• Work task: Skipping all images, output the listing word for word.

• Dataset content:
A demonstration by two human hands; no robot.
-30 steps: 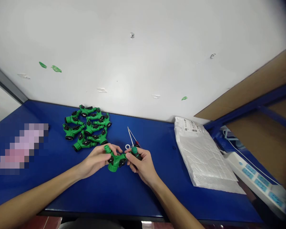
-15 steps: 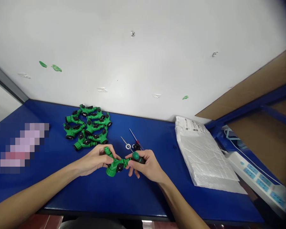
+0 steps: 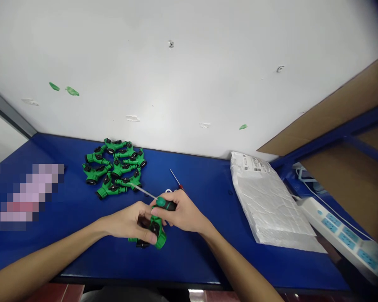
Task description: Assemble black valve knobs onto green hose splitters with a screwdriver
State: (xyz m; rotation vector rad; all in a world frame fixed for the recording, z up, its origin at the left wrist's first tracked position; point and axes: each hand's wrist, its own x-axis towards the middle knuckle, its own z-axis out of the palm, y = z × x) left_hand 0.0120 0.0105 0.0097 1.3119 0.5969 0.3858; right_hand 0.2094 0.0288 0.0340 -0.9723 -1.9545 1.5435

• Exercise result:
A demonstration by two human hands; no robot.
-30 steps: 
-15 steps: 
+0 steps: 
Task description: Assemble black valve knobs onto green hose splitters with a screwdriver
State: (xyz m; rotation vector rad; all in a world frame fixed for the recording, z up, its origin at the left wrist's first tracked position; point and axes: each hand's wrist, its own x-axis towards the middle knuckle, its own z-axis out of the palm, y = z × x) left_hand 0.0120 0.0105 0.0097 1.3119 0.5969 0.3858; right_hand 0.2094 0.0288 0.0340 -0.9723 -1.9545 1.5435

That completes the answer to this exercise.